Effrayés par les propos du préfet, la maman et les enfants se cachent : les enfants ne sont donc plus scolarisés, la maman vit dans la terreur d’être arrêtée et enfermée avec ses enfants. Les enfants ne doivent pas être les victimes de décisions juridiques basées sur des critères administratifs arbitraires : M. et Mme Kapan n’avaient pu être régularisés en 2006, car leur fils n’était pas encore scolarisé… il le fut l’année suivante, mais trop tard… les critères avaient changé…

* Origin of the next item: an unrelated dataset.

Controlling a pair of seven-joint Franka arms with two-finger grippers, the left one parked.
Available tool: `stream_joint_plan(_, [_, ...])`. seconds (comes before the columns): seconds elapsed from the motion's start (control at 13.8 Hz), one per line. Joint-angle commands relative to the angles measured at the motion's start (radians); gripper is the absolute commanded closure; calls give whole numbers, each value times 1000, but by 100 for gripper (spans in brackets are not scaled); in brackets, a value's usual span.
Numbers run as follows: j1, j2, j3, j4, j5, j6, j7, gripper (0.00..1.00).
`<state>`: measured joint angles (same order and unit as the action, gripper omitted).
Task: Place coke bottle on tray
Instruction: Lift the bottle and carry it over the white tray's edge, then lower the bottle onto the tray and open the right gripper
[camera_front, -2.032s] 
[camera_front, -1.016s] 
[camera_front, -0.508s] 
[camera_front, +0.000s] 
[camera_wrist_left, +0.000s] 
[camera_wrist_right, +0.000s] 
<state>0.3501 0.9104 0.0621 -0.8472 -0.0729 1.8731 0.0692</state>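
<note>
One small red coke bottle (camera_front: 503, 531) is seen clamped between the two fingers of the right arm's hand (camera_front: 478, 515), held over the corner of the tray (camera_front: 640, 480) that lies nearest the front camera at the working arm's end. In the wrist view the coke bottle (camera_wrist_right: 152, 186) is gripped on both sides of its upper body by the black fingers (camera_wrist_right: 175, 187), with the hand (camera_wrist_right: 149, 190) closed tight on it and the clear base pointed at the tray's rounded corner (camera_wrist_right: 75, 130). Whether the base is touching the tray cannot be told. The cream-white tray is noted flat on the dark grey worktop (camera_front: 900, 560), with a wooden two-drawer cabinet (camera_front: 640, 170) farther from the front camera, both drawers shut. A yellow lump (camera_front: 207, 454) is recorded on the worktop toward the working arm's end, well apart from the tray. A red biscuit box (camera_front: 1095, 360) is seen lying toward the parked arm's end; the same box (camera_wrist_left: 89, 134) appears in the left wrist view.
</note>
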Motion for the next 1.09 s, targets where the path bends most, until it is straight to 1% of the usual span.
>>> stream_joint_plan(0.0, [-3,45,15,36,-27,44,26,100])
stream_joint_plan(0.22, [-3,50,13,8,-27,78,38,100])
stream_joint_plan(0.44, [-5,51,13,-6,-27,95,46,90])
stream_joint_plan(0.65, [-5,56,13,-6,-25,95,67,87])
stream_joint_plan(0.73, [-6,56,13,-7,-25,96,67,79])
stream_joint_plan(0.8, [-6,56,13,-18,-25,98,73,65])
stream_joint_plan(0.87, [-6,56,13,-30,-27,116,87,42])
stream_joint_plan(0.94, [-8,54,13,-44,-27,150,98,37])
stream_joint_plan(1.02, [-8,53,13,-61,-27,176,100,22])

M. Kapan doit rester ici !
Mercredi 31 mars 10h30 – 12h
MANIFESTATION
de l’Ecole maternelle Louis Gros
Av. Monplaisir - Plan : www.mappy.com
A la Préfecture
Ancienne caserne Chabran, 28 Bd Limbert
circuit : www.mappy.com
10h30 Rassemblement devant l’Ecole maternelle Louis Gros
11h30 Gare centre Avignon
12h Carré de Bruit devant la Préfecture
Les élus sont invités à venir avec leur écharpe tricolore
Et chacun peut afficher le dossard ci-joint
La France, en ratifiant la Convention Internationale des Droits de l’Enfant, s’est engagée à agir en fonction des intérêts supérieurs des enfants.
Nous demandons au Préfet du Vaucluse, représentant de l’Etat, de respecter les engagements de la France !
« Dans toutes les décisions qui concernent les enfants, qu'elles soient le fait des institutions publiques ou privées de protection sociale, des tribunaux, des autorités administratives ou des organes législatifs, l'intérêt supérieur de l'enfant doit être une considération primordiale. » (Art. 3 de la Convention Internationale des Droits de l’Enfant)
M. Kapan doit être libéré et régularisé
Ses enfants, sa femme, les parents d’élèves de l’école, leurs amis, leurs voisins attendent son retour !
L’intérêt supérieur de Abdullah, Hatice et Kübra, nés et scolarisés ici, et de rester ici, de retrouver leur père et de reprendre le cours tranquille de leur vie, auprès de leur famille, amis, enseignants, de tous ceux auxquels ils sont attachés par des liens affectifs essentiels. Cette expulsion constituerait évidemment pour eux un terrible traumatisme. Pour eux mais aussi pour tous ceux qui les entourent, famille, amis, voisins.
Car c’est tout un quartier, l’un des plus défavorisé d’Avignon, qui serait traumatisé : les habitants de la Cité Louis Gros ne comprennent pas pourquoi cet honnête homme a été ainsi arrêté, mis en garde à vue, et enfermé comme un criminel. Et comprendraient encore moins qu’il soit expulsé.
Est-ce parce que la Convention Internationale des Droits de l’Enfant a déjà été bafouée qu’elle doit l’être à nouveau ?
Quelle est cette justice qui ne tient compte que de critères purement administratifs et ignore les situations humaines ?
Quelle est cette société qui s’attaque aux plus démunis ?!
Nous refusons cette logique administrative froide et inhumaine.
Nous demandons à M. le Préfet de revenir sur sa décision, de libérer M. Kapan et de lui accorder, pour raisons humanitaires, une carte de séjour vie privée et familiale, solution qui est bien évidemment la meilleure pour lui, ses enfants, mais aussi pour tous ceux qui les entourent de près comme de loin.